(Directions)
Beginning at the top of the data below, restate every line word for word until the line containing "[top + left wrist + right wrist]" has been included, and omit the pictures.

Source data Block Start

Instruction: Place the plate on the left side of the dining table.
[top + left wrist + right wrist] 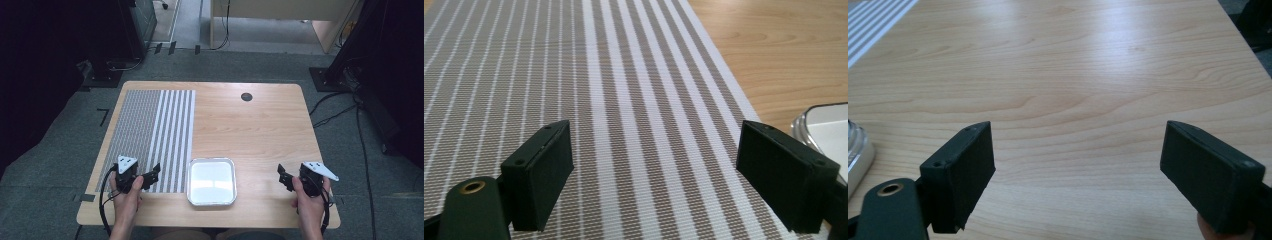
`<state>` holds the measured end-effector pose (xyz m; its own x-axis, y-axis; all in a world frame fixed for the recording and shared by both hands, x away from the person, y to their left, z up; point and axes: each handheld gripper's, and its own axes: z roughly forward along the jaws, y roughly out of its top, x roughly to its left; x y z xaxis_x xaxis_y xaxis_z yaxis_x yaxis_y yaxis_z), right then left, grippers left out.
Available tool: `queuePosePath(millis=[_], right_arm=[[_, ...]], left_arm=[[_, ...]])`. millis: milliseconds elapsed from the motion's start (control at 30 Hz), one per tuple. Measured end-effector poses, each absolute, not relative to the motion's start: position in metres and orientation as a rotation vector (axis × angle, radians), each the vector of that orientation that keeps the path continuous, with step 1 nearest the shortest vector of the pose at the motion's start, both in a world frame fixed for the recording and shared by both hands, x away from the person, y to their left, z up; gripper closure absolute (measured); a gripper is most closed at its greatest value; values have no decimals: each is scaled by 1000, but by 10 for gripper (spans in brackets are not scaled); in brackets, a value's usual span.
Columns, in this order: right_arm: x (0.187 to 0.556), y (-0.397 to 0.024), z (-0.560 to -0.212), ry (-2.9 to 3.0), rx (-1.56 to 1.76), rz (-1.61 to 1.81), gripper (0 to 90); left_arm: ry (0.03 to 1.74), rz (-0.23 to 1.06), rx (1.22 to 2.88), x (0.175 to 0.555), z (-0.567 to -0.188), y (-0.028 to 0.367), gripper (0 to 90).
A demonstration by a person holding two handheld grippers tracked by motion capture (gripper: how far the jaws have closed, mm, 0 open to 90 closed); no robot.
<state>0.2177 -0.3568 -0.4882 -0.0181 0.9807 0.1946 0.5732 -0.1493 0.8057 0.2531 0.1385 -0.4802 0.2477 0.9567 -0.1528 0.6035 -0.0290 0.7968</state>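
Two hands are holding grippers at the near edge of a wooden table, a tray between them.

The left gripper (154, 175) is hovering over the near end of a striped mat (150, 130), its jaws spread wide with nothing between them; the right gripper (283, 177) is sitting over bare wood on the other side, jaws equally spread and empty. The tray (211, 162), square with rounded corners, a shiny metal rim and a pale flat floor, is lying near the front edge, touching the mat's right border. The mat is looking woven, fine lines on its left half, broader bands on its right. Farther back, a small round dark hole (246, 97) is sitting in the light-grained table (260, 125).
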Motion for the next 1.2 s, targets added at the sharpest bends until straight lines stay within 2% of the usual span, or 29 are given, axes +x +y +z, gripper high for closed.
queuePosePath(millis=[1200], right_arm=[[217, -285, -486, 1705, 1702, 1148, 160]], left_arm=[[1297, 460, 1854, 237, -485, 57, 158]])
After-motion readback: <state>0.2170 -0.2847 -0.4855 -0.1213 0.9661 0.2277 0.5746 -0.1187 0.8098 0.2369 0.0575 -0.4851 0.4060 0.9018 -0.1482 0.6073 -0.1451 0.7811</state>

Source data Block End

(Answer)
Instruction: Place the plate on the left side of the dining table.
[top + left wrist + right wrist] 

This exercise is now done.